§ **WORK ITEM**: In exact form, set down only those lines of the material that run from its first line to the line with "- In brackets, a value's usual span", inclusive.

### STORED DATA

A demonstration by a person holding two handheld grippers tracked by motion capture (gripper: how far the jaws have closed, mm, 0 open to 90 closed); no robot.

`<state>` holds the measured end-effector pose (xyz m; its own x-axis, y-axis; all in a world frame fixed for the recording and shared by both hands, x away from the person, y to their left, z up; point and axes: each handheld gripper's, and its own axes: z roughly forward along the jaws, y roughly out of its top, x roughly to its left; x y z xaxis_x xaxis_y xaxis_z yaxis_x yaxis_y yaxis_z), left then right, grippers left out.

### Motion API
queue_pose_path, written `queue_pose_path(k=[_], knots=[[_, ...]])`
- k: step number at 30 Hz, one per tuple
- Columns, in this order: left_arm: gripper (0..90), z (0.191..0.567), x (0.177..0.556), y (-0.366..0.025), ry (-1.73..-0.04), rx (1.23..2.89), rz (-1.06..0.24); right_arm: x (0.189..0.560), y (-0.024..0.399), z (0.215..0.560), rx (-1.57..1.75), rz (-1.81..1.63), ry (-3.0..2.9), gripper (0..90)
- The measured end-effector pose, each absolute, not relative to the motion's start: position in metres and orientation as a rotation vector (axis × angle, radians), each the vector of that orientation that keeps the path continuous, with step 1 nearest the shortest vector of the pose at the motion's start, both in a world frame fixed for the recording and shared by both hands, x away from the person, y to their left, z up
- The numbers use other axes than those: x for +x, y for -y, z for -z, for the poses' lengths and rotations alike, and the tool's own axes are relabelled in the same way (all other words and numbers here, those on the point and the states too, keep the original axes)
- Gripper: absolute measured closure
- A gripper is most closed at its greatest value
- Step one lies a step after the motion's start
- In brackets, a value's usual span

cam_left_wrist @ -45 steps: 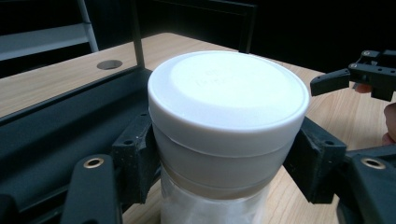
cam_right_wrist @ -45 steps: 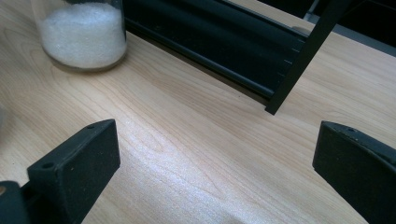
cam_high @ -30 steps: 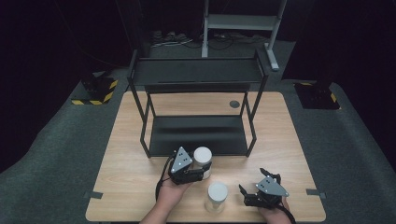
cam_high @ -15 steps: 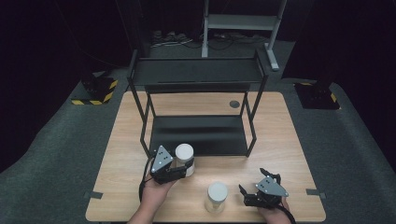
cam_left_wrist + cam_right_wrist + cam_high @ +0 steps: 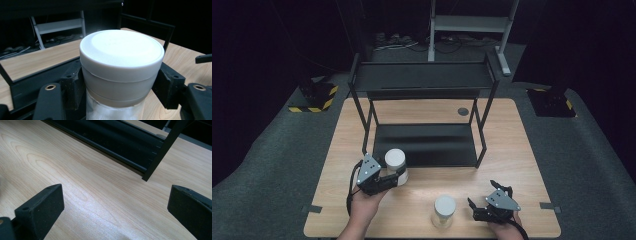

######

§ **RESPONSE TO THIS TASK**:
A demonstration by a person holding two handheld grippers tracked by motion capture (gripper: how far the jaws have closed, mm, 0 open to 90 closed); no robot.

`<state>` holds the measured end-effector pose (xyz m; its own x-axis, y-axis; all in a world frame fixed for the recording and shared by both hands, x away from the person, y to their left, z up; point and axes: each handheld gripper's, and its own axes: z roughly forward along the jaws, y roughly out of its top, x roughly to its left; x y z xaxis_x xaxis_y xaxis_z yaxis_x yaxis_y yaxis_z), left then right, grippers left out.

### Motion API
queue_pose_path, written `queue_pose_path(k=[_], knots=[[_, ...]])`
- k: step number at 30 Hz, one per tuple
- Columns, in this order: left_arm: gripper (0..90), z (0.191..0.567), x (0.177..0.556), y (-0.366..0.025), ry (-1.73..-0.04), rx (1.23..2.89), rz (-1.06..0.24); right_arm: x (0.189..0.560), y (-0.024..0.399), z (0.215..0.560), rx (-1.57..1.75), rz (-1.81..1.63), ry (-3.0..2.9), gripper (0..90)
- The measured end-effector pose, each absolute, not relative to the motion's start: position in metres and orientation as a rotation vector (axis × angle, radians), each the vector of that orientation that keeps the path continuous, with step 1 nearest the shortest vector of the pose at the motion's start, both in a world frame fixed for the recording and shared by both hands, x away from the person, y to their left, z up
- The numbers use other axes than those: x for +x, y for -y, z for -z, for the poses' lengths and rotations alike, and the tool's own axes are relabelled in the same way (all other words and numbers here, those on the point and the states too, keep the original axes)
- Gripper: absolute measured closure
- A gripper is most closed at its greatest value
- Step one lies a step after the motion's start
- In brackets, a value's usual span

The exercise has no further content.